## Supplied data
++++

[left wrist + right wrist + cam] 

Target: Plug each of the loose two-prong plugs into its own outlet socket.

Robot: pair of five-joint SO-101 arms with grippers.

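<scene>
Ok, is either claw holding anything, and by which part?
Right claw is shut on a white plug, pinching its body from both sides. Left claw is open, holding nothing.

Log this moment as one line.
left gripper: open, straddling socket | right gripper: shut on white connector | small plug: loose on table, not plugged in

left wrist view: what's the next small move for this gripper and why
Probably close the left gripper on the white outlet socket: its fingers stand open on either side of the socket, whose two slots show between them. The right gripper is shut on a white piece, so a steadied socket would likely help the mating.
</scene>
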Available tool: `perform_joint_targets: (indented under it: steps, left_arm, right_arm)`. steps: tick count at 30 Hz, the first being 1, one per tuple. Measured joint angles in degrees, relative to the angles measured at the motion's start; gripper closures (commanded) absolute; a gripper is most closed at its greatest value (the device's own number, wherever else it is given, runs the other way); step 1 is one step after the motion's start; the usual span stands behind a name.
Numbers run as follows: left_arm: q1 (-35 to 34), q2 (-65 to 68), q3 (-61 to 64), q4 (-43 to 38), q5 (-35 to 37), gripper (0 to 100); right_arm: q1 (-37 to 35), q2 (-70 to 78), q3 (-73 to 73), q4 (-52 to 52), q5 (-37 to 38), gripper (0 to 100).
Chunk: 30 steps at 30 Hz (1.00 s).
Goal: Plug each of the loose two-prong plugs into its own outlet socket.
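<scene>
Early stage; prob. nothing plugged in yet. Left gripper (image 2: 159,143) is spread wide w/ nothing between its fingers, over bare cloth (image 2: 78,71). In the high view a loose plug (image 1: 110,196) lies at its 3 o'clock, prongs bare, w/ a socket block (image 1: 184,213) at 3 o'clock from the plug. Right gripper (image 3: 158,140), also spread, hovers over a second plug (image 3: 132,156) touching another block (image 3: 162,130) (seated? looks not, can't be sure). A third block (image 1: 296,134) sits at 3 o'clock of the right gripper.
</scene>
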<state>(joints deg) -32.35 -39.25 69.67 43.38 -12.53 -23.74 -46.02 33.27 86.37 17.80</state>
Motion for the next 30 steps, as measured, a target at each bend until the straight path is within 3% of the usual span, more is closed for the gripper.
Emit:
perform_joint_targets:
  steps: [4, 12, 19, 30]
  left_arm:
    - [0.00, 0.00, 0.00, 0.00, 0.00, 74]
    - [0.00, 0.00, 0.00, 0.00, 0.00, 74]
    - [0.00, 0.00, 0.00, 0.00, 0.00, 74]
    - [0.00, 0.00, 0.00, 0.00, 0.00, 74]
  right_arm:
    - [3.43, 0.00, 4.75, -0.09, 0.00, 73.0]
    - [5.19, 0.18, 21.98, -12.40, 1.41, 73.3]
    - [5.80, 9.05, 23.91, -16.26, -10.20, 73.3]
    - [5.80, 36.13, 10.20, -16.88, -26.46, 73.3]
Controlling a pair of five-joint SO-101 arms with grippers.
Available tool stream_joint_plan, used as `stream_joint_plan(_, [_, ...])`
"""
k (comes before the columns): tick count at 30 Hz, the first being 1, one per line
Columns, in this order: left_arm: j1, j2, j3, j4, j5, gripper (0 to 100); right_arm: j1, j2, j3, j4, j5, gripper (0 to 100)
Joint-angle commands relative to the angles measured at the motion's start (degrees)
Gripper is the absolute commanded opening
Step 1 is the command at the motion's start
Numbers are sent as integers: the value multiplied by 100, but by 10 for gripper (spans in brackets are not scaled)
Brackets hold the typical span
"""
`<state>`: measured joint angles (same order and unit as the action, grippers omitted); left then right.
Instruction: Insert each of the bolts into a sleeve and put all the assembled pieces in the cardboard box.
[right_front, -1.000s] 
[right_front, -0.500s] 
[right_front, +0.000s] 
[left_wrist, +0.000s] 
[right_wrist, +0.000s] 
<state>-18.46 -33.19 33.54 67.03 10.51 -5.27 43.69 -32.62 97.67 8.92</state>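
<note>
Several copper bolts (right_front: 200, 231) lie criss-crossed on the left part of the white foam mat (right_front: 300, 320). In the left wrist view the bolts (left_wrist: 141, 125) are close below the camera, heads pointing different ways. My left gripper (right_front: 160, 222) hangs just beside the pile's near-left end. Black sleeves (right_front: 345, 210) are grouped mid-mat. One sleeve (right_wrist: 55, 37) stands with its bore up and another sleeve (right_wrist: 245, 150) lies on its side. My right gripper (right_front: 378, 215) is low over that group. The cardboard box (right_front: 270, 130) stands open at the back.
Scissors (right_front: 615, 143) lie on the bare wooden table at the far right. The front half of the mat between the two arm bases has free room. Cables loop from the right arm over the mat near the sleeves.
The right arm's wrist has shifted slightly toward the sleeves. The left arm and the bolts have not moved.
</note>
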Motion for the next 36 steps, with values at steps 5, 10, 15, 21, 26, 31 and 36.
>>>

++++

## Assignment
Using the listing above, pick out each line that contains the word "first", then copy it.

## Answer box
Available tool: `perform_joint_targets: (indented under it: steps, left_arm, right_arm)`. steps: tick count at 30 Hz, the first being 1, one per tuple. Measured joint angles in degrees, relative to the angles measured at the motion's start; gripper closures (commanded) absolute; a gripper is most closed at its greatest value (the device's own number, wherever else it is given, runs the other way); step 1 is one step after the motion's start; the usual span stands behind a name.
k (comes before the columns): tick count at 30 Hz, the first being 1, one per line

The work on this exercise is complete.